Le Canada a commencé cette guerre commerciale avec l’ACEUM comme bouclier, sa taxe sur les services numériques comme levier, son boycott des alcools américains comme mesure de rétorsion visible, et sa gestion de l’offre comme ligne rouge inattaquable.

Dix-huit mois plus tard, il a abandonné la taxe sur les services numériques, accepté de partager les recettes du pont Gordie-Howe qu’il avait pourtant entièrement payé, promis d’ouvrir la porte au retour des alcools américains et assoupli ses politiques d’approvisionnement gouvernemental. Il a même négocié jusqu’à la dernière minute sur la gestion de l’offre, même si LeBlanc dit ce matin qu’elle est protégée.

En échange, il a obtenu la suspension, temporaire et conditionnelle, soumise à la finalisation de documents dans trois jours, des nouvelles surtaxes de cinquante pour cent.

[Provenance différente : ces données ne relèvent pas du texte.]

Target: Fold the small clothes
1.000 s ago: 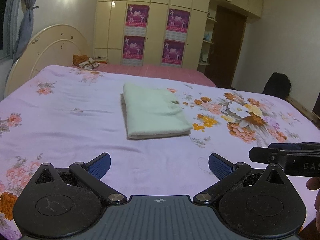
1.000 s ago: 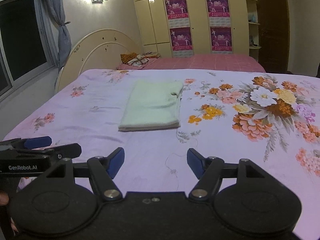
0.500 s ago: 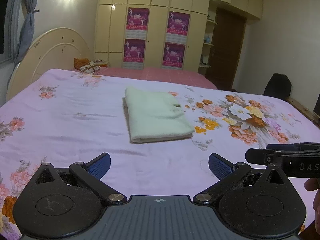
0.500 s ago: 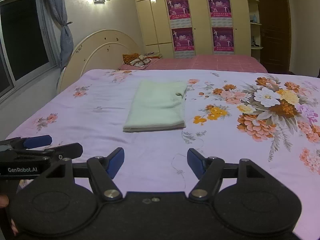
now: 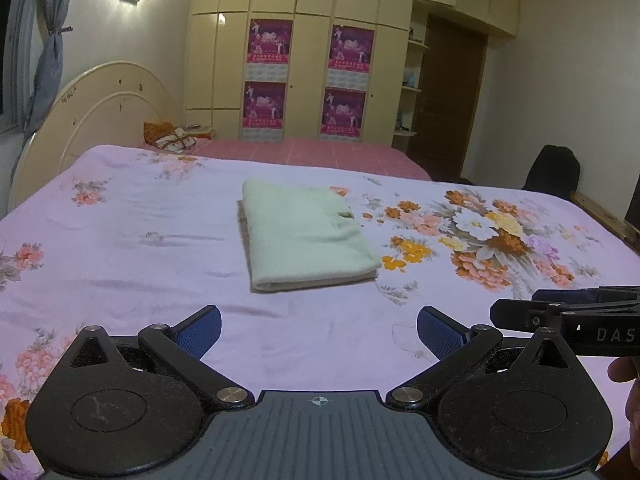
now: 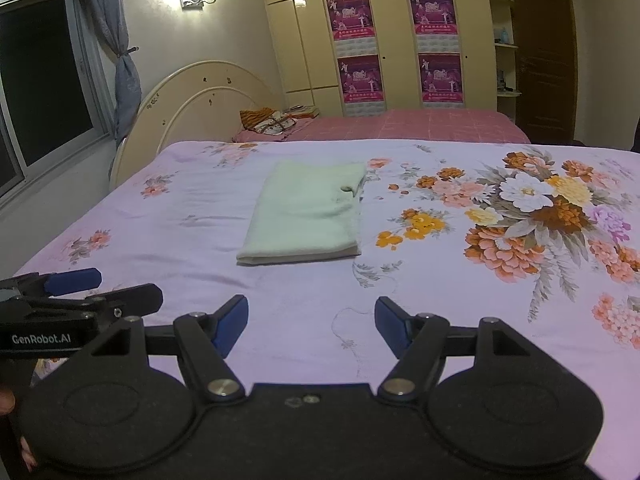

Le sort des tarifs sectoriels, lui, reste à préciser.

Ce n’est pas un désastre. Ce n’est pas non plus une victoire nette.

C’est la réalité d’une négociation conduite depuis une position de dépendance structurelle, celle d’un pays dont environ soixante-douze pour cent des exportations de marchandises sont destinées à un seul partenaire, un partenaire dont l’imprévisibilité est une stratégie. Et cette réalité ne changera pas avec la signature des documents dans les prochains jours. Elle ne changera que si le Canada, dans les prochaines années, réduit cette dépendance de façon substantielle et irréversible.

C’est le vrai défi. Pas le 19 août. Pas les trois prochains jours. Mais les quatre prochaines années — celles que les Québécois vont décider aujourd’hui de confier à qui.